Mirum Pharmaceuticals (MIRM) has partnered with EVERSANA to manage market access, distribution, and patient services for its investigational drug, maralixibat, aimed at treating cholestatic pruritus in Alagille syndrome (ALGS). Mirum plans to complete its New Drug Application (NDA) submission to the FDA in Q1 2021 and prepare for a potential launch in H2 2021. Maralixibat has received Breakthrough Therapy designation and has shown promising results in clinical trials, demonstrating significant reductions in bile acids and associated symptoms.

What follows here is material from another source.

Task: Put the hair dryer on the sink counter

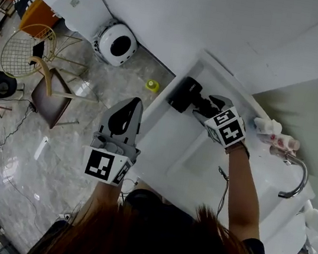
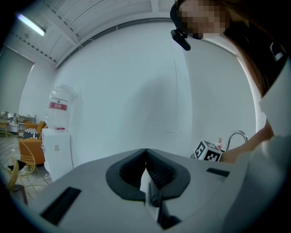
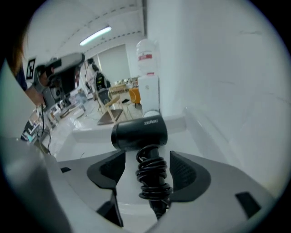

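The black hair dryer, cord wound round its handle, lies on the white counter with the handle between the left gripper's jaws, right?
Wrong gripper: it is the right gripper, as the right gripper view shows. The hair dryer lies on the white counter with its cord-wound handle between that gripper's parted jaws. The left gripper has its jaws together, empty.

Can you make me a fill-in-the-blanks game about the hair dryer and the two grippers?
The hair dryer is colored ____.
Its cord is wound around its ____.
The jaws of the right gripper are ____.
The jaws of the left gripper are ____.
Missing words: black; handle; open; shut.
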`<state>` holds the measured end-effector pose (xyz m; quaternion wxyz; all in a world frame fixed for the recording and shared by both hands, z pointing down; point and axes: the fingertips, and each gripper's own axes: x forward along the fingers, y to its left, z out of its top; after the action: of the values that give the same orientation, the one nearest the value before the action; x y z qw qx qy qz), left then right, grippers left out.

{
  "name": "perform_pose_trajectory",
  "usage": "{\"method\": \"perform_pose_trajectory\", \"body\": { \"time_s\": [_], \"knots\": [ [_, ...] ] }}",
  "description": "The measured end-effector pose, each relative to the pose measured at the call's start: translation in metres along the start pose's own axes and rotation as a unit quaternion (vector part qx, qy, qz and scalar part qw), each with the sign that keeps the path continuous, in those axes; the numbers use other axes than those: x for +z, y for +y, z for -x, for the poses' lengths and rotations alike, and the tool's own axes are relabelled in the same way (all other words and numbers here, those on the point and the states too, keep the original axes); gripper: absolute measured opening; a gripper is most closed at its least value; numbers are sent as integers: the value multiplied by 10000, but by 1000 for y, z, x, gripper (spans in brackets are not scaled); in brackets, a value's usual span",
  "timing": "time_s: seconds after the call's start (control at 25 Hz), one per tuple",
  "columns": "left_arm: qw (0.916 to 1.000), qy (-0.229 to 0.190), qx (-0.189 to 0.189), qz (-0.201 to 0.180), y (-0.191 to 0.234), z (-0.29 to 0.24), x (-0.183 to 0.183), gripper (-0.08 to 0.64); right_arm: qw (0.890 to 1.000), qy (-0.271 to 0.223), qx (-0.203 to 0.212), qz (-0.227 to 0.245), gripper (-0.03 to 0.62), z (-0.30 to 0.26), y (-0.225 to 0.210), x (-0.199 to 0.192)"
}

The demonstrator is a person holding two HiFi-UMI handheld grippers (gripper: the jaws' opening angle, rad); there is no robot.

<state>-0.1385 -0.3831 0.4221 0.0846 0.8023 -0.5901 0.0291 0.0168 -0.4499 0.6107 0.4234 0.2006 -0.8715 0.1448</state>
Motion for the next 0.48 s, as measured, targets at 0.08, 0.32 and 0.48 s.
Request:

Mirum Pharmaceuticals (Nasdaq: MIRM) announced on October 9, 2020, the granting of non-qualified stock options to purchase 74,100 shares to seven new employees under its 2020 Inducement Plan. Each option has an exercise price of $19.84, vesting over four years. The company is focused on developing therapies for liver diseases, including its lead candidate, maralixibat, targeting conditions like Alagille syndrome and progressive familial intrahepatic cholestasis. Mirum plans to submit marketing applications for maralixibat in the U.S. and Europe by early 2021.